Measurement of Cell Cortical Stiffness by AFM
AFM images were acquired using Dimension Fastscan with a ScanAsystTM AFM (Bruker, Santa Barbara, CA). None of the cells used in the AFM assay were fixed, and the morphological images and Young’s modulus of the cells treated under different conditions were recorded simultaneously within one hour of treatment. Following the acquisition of AFM images, the marking location on the glass slide was examined using an optical microscope (Leica_DM2500B, Germany) equipped with a 100X objective lens, and photographs were obtained using a digital camera system at a resolution of 1360×1024 pixels, and the force curves obtained were processed. Finally, the Young’s modulus of cancer cells was determined using the Nanoscope software (Bruker).

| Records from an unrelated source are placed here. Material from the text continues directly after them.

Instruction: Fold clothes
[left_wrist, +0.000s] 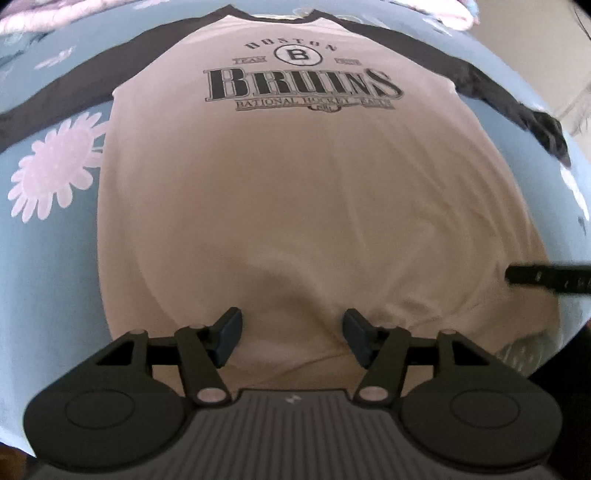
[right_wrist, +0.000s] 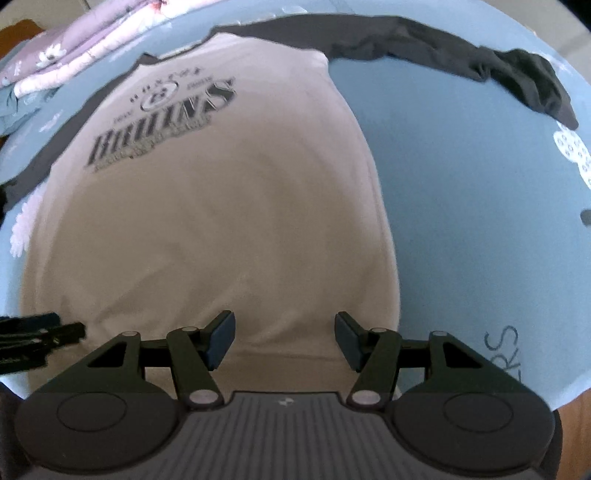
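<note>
Hovering both tools over the hem end of the shirt, which lies face up and spread flat on the blue floral sheet, I have the left gripper and right gripper with jaws apart, holding nothing. I'd pinch the two hem corners evenly, then carry them toward the collar together so the fold lands square.

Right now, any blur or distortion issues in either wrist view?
Left wrist: heavy fisheye bulge, but the shirt print reads sharp; corners vignetted. Right wrist: same bulge, the print is smeared and hard to read; both show soft, even light, no glare.
</note>
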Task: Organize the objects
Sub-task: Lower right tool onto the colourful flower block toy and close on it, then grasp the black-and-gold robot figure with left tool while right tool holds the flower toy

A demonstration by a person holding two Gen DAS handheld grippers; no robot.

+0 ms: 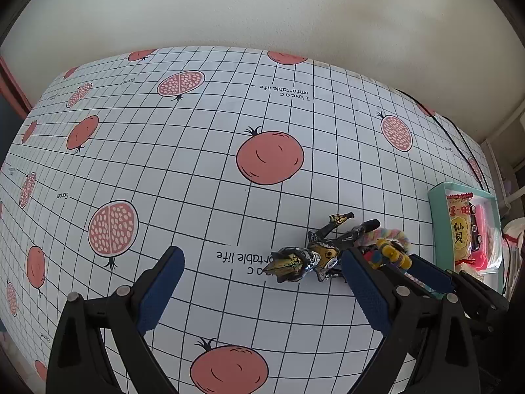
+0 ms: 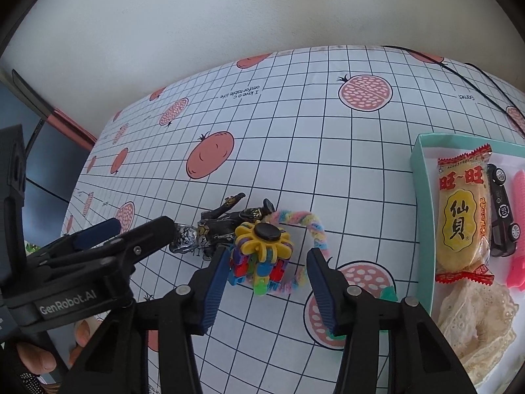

Membrane Lipid Raft Structure and F-Actin Determination
SCC9 cells were seeded in a 24-well plate at a concentration of 1 × 105 cells per well, and the cells were then grown for 24 h. The medium was removed and the following conditions were applied to observe the membrane lipid raft variation: (1) PBS, (2) laser, (3) GDYO (25 μg/mL), (4) M-β-CD (5 mM), (5) GDYO + laser. After the treatment, culture media were discarded, the cells were washed with PBS three times, and 1 mL of AF488-CTB (5 μg/mL) was added to each well. Following three PBS rinses, the cells were fixed with 1 mL of 4% paraformaldehyde for 15 min, and 1 mL DAPI was added for nuclear staining (15 min, 37 °C), followed by three PBS washes and photographed with a confocal laser microscope. To obtain F-actin fluorescence images, SCC9 cells treated as described above were divided into four groups as follows: (1) PBS, (2) laser, (3) GDYO, (4) GDYO + laser, and stained with phalloidin-iFluor 488 and DAPI for 30 min.
In vitro Co-Culture System and Killing Assays of Cancer Cells
Single-cell suspensions were extracted from the spleens of 6-week-old C57BL/6 mice to isolate CD8+ T-cells. CD8+ T cells were purified using a mouse CD8+ isolation kit (Stemcell, Canada). Then, the harvested CD8+ T cells were seeded at a density of 1×105 in 96-well plates and supplemented with anti-CD28 (1 μg/mL; BioLegend), anti-CD3 (5 μg/mL; Biolegend), and IL-2 (40 U/mL) for 3 d to induce CD8+ T cell activation. SCC9 cells, given the different treatments (PBS, GDYO, cholesterol, GDYO + L + Cholesterol, GDYO + L), were co-cultured for 5 hours with activated T cells at various ratios of effector to target. Using a Cyto Tox 96 Non-Radioactive Cytotoxicity Assay kit (Beyotime, China), the supernatant from each well was used for a lactate dehydrogenase cytotoxicity assay to measure target cell mortality, according to the manufacturer’s recommended protocol. In other experiments, activated CD8+ T cells were added at the effector to target ratios of 10:1 for 5 h to quantify the death of cancer cells by flow cytometry, and then co-culture media were measured for the inflammatory mediators, including IFN-γ and TNF-α, using enzyme-linked immunosorbent assay (ELISA) kits (Thermo Fisher Scientific, USA).
Histological Analyses
Mouse tumors were sectioned and stained for immunofluorescence. After staining, images were obtained using a confocal microscope. Subcutaneous tumors collected from C3H mice were embedded with OCT, frozen for cryosections, and stained with filipin III (Guyan, Shanghai, China) at room temperature, and rinsed with PBS to determine the tumor cholesterol levels. The images were acquired using a confocal microscope.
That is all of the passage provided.